The "classical" subgeometry partitions of $PG(n-1,q^2)$ can be generated using suborbits of a Singer cycle, but this simply generates a regular spread. Yff published the non-classical subgeometry partition, namely a partition of $PG(2,9)$ into 7 copies of $PG(2,3)$, that admit a cyclic group permuting the subplanes. Baker, et al. provide several infinite families of partitions of $PG(2,q^2)$ into subplanes, with the same cyclic group action.

== Partial spreads ==
A partial spread of a projective space $PG(d,K)$ is a set of pairwise disjoint $r$-dimensional subspaces in the space; hence a spread is just a partial spread where every point of the space is covered. A partial spread is called complete or maximal if there is no larger partial spread that contains it; equivalently, there is no $r$-dimensional subspace disjoint from all members of the partial spread. As with spreads, the most well-studied case is partial spreads of lines of the finite projective space $PG(3,q)$, where a full spread has size $q^2+1$. Mesner showed that any partial spread of lines in $PG(3,q)$ with size greater than $q^2 - \sqrt{q}$ cannot be complete; indeed, it must be a subset of a unique spread. For a lower bound, Bruen showed that a complete partial spread of lines in $PG(3,q)$ with size at most $q+\sqrt{q}$ lines cannot be complete; there will necessarily be a line that can be added to a partial spread of this size. Bruen also provides examples of complete partial spreads of lines in $PG(3,q)$ with sizes $q^2-q+1$ and $q^2-q+2$ for all $q > 2$.

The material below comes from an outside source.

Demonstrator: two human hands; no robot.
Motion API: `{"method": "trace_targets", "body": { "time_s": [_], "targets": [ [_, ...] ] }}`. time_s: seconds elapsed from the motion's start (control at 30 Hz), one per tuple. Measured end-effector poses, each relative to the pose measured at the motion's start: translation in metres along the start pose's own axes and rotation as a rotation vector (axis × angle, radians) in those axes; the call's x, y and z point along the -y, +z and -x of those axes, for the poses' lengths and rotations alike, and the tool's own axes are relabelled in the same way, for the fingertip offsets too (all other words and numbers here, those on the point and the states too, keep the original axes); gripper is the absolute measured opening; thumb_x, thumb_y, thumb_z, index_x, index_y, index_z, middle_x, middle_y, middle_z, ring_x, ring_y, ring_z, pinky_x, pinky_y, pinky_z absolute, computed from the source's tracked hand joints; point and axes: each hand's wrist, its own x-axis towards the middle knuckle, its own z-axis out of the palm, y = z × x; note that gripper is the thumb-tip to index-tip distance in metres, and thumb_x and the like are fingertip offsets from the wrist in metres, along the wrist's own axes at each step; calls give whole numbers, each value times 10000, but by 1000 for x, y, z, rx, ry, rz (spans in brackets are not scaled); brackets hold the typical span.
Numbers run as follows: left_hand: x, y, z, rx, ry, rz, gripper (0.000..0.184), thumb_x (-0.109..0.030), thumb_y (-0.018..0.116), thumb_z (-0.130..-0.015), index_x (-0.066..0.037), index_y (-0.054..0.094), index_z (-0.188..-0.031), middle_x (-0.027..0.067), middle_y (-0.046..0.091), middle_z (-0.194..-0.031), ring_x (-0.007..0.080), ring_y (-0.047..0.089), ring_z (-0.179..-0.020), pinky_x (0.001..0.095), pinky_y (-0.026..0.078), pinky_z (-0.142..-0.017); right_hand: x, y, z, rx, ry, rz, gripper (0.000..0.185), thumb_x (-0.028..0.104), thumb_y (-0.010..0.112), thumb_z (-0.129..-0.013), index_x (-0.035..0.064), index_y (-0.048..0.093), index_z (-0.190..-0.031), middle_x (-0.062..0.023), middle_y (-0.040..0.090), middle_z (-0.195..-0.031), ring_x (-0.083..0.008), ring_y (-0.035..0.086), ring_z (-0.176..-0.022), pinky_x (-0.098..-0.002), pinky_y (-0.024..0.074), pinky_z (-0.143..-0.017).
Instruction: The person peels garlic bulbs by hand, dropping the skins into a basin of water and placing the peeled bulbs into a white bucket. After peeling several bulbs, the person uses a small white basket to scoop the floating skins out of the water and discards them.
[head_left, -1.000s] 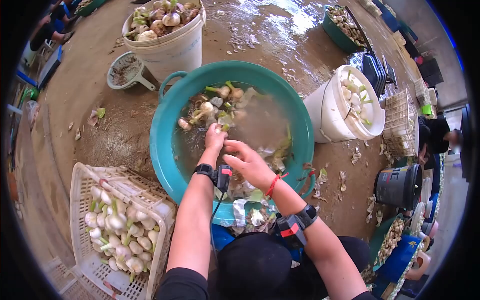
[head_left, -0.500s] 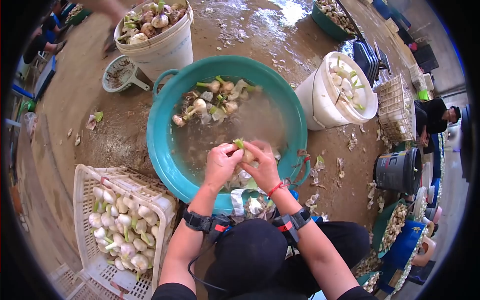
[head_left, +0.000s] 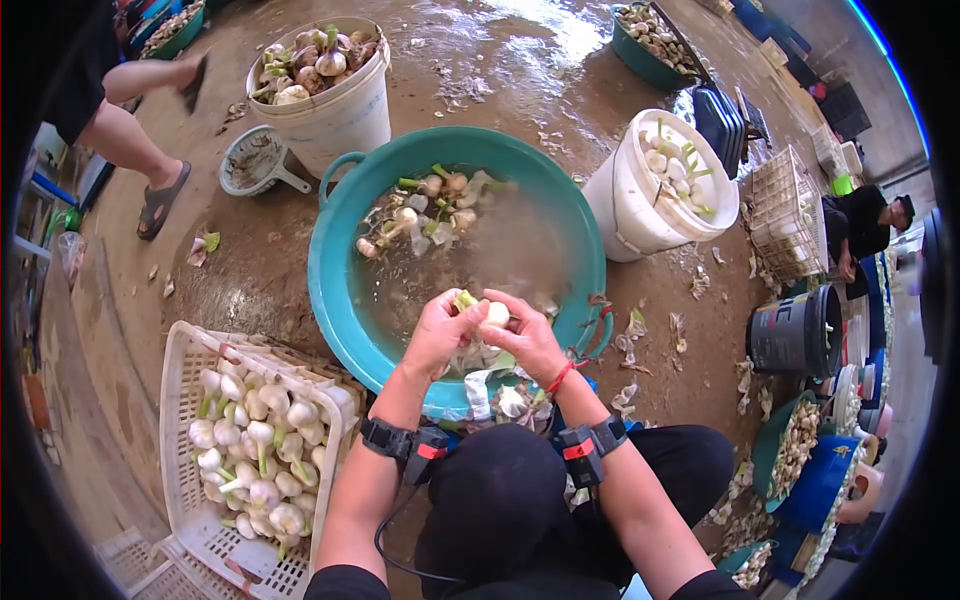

== Spreads of classical polar spaces ==
The classical polar spaces are all embedded in some projective space $PG(d,K)$ as the set of totally isotropic subspaces of a sesquilinear or quadratic form on the vector space underlying the projective space. A particularly interesting class of partial spreads of $PG(d,K)$ are those that consist strictly of maximal subspaces of a classical polar space embedded in the projective space. Such partial spreads that cover all of the points of the polar space are called spreads of the polar space.

From the perspective of the theory of translation planes, the symplectic polar space is of particular interest, as its set of points are all of the points in $PG(2n+1,K)$, and its maximal subspaces are of dimension $n$. Hence a spread of the symplectic polar space is also a spread of the entire projective space, and can be used as noted above to create a translation plane. Several examples of symplectic spreads are known; see Ball, et al.